Venkatesh, H. N., Ravish, H., Wilma Delphine Silvia, C. R., & Srinivas, H. (2020). Molecular Signature of the Immune Response to Yoga Therapy in Stress-related Chronic Disease Conditions: An Insight. International journal of yoga, 13(1), 9–17. https://doi.org/10.4103/ijoy.IJOY_82_18

 

Abstract

The world Health Organization defines health as complete well-being in terms of physical, mental and social, and not merely the absence of disease. To attain this, individual should adapt and self-mange the social, physical and emotional challenges of life. Exposure to chronic stress due to urbanization, work stress, nuclear family, pollution, unhealthy food habits, lifestyle, accidental death in the family, and natural calamities are the triggering factors, leading to hormonal imbalance and inflammation in the tissue. The relationship between stress and illness is complex; all chronic illnesses such as cardiovascular disease and asthma have their root in chronic stress attributed by inflammation. In recent times, yoga therapy has emerged as an important complementary alternative medicine for many human diseases.
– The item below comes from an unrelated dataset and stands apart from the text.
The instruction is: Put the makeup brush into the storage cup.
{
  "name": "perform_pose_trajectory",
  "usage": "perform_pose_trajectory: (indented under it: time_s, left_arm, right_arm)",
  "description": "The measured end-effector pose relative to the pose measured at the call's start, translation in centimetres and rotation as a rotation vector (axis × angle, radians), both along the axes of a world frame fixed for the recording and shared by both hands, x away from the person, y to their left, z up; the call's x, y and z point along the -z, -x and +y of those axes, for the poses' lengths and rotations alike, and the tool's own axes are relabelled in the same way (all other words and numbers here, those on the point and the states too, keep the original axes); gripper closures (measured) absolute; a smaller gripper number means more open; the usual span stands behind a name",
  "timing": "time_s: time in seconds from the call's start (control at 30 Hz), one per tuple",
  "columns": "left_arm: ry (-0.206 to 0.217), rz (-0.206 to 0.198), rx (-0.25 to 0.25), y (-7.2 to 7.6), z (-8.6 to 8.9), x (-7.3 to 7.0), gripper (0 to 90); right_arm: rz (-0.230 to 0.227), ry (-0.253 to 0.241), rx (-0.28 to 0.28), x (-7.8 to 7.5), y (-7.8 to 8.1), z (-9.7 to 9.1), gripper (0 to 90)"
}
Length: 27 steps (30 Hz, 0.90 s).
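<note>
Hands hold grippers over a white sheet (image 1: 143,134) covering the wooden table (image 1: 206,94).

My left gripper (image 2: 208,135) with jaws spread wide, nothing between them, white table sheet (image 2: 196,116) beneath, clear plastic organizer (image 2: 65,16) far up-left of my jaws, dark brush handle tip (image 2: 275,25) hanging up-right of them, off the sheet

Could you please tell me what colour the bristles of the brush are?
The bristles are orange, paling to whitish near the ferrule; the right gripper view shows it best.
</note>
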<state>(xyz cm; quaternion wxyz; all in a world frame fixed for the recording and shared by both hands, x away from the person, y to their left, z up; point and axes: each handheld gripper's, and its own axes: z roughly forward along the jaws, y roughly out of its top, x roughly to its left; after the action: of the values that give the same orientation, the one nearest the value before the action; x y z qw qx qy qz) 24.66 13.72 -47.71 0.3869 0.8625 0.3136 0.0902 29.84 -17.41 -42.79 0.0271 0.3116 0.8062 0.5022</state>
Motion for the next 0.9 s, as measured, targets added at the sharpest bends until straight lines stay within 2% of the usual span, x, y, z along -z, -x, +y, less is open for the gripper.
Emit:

Yoga therapy has a positive impact on mind and body; it acts by incorporating appropriate breathing techniques and mindfulness to attain conscious direction of our awareness of the present moment by meditation, which helps achieve harmony between the body and mind. Studies have also demonstrated the important regulatory effects of yoga therapy on brain structure and functions. Despite these advances, the cellular and molecular mechanisms by which yoga therapy renders its beneficial effects are inadequately known. A growing body of evidence suggests that yoga therapy has immunomodulatory effects. However, the precise mechanistic basis has not been addressed empirically. In this review, we have attempted to highlight the effect of yoga therapy on immune system functioning with an aim to identify important immunological signatures that index the effect of yoga therapy. Toward this, we have summarized the available scientific evidence showing positive impacts of yoga therapy. Finally, we have emphasized the efficacy of yoga in improving physical and mental well-being. Yoga has been a part of Indian culture and tradition for long; now, the time has come to scientifically validate this and implement this as an alternative treatment method for stress-related chronic disease.